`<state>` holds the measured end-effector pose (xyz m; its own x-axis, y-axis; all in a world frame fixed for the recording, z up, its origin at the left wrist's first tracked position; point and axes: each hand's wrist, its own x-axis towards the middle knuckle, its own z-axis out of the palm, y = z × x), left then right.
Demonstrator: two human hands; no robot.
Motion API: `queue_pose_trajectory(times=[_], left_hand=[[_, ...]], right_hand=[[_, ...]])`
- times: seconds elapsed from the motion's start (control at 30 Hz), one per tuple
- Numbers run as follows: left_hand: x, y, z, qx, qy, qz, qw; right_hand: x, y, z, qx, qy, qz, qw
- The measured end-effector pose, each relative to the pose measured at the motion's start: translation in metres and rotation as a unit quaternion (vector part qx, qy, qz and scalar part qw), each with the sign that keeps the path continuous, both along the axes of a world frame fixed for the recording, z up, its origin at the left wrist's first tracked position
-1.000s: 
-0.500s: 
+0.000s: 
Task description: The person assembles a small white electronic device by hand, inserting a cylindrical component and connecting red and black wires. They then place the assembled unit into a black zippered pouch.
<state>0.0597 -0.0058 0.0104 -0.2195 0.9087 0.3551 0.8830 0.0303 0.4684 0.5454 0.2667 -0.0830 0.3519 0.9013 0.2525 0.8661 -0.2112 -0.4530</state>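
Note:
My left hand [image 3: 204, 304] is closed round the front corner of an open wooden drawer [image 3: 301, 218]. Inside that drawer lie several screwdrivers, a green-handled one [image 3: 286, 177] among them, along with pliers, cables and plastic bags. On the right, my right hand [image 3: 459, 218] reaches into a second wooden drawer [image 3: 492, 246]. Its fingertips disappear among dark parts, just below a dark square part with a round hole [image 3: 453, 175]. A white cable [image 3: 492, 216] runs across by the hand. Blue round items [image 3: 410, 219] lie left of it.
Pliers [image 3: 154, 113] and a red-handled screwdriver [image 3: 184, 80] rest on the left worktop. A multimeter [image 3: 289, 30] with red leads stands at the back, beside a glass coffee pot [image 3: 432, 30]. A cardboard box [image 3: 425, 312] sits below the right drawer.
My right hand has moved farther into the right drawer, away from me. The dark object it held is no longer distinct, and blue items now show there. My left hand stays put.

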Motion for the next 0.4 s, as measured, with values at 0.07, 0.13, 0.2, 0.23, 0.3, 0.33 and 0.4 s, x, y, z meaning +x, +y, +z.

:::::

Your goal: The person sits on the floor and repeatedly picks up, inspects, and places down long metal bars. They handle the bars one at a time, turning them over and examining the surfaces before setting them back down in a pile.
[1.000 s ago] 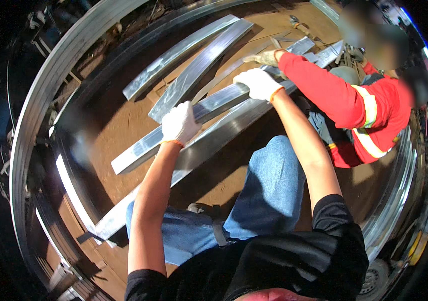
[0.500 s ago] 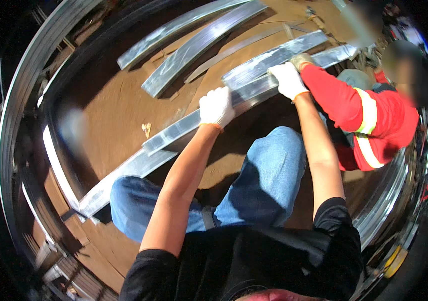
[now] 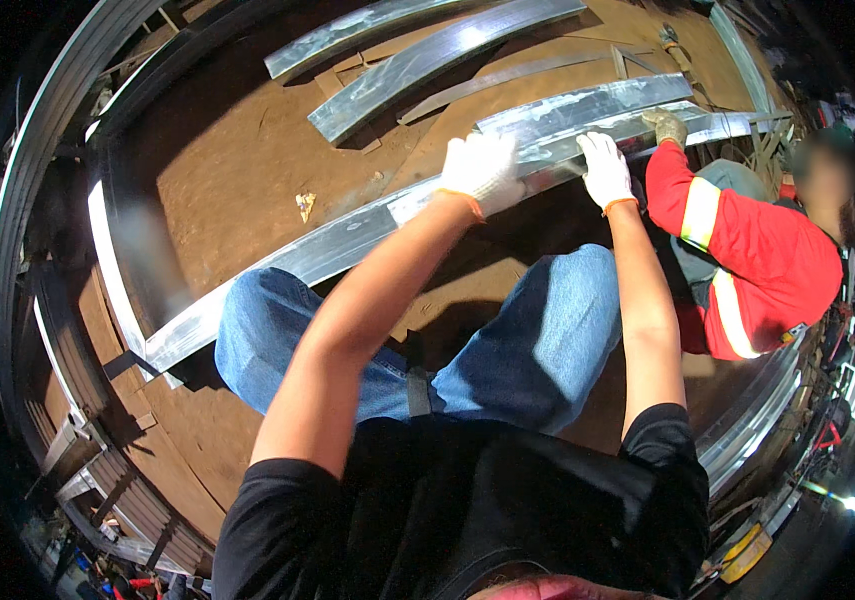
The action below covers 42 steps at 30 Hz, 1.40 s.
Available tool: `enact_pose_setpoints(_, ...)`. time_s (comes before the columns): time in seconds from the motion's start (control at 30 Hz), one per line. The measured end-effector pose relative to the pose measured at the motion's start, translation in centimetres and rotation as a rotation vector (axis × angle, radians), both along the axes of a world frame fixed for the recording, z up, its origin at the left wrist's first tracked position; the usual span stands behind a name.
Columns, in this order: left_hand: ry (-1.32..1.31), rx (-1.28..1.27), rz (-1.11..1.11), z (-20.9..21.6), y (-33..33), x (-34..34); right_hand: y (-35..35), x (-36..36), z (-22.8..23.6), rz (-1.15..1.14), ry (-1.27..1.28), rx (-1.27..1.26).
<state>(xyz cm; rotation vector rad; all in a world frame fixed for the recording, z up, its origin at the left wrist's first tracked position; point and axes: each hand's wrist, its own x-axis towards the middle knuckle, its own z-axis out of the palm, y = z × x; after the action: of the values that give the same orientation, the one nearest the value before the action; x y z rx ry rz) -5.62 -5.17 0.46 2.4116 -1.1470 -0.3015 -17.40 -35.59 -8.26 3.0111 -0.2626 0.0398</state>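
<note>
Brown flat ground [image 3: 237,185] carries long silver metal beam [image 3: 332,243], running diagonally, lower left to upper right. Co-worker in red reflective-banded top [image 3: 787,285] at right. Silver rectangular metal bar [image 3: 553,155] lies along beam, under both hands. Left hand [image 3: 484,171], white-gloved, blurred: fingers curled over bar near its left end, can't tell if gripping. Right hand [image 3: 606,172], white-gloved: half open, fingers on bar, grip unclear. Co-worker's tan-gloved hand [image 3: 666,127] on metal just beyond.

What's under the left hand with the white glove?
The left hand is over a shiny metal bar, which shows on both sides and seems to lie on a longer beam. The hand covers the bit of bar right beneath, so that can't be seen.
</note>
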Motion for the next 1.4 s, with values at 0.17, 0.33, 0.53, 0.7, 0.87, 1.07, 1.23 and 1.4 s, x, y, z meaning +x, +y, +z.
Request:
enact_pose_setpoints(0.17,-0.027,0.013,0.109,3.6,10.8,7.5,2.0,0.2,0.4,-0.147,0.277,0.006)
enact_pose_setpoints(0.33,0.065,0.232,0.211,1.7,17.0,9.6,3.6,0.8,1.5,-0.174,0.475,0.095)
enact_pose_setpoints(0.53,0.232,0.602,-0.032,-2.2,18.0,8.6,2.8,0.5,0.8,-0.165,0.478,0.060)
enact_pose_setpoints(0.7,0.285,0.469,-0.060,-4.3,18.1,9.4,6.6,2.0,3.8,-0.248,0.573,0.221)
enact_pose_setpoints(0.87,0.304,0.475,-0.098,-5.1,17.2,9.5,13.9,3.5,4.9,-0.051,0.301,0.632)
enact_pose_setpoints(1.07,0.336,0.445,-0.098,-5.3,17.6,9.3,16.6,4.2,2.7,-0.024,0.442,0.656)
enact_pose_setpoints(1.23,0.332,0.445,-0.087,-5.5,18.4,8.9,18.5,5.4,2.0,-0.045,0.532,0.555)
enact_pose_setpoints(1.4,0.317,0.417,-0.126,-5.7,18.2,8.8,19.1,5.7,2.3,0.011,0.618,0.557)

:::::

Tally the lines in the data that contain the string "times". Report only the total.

2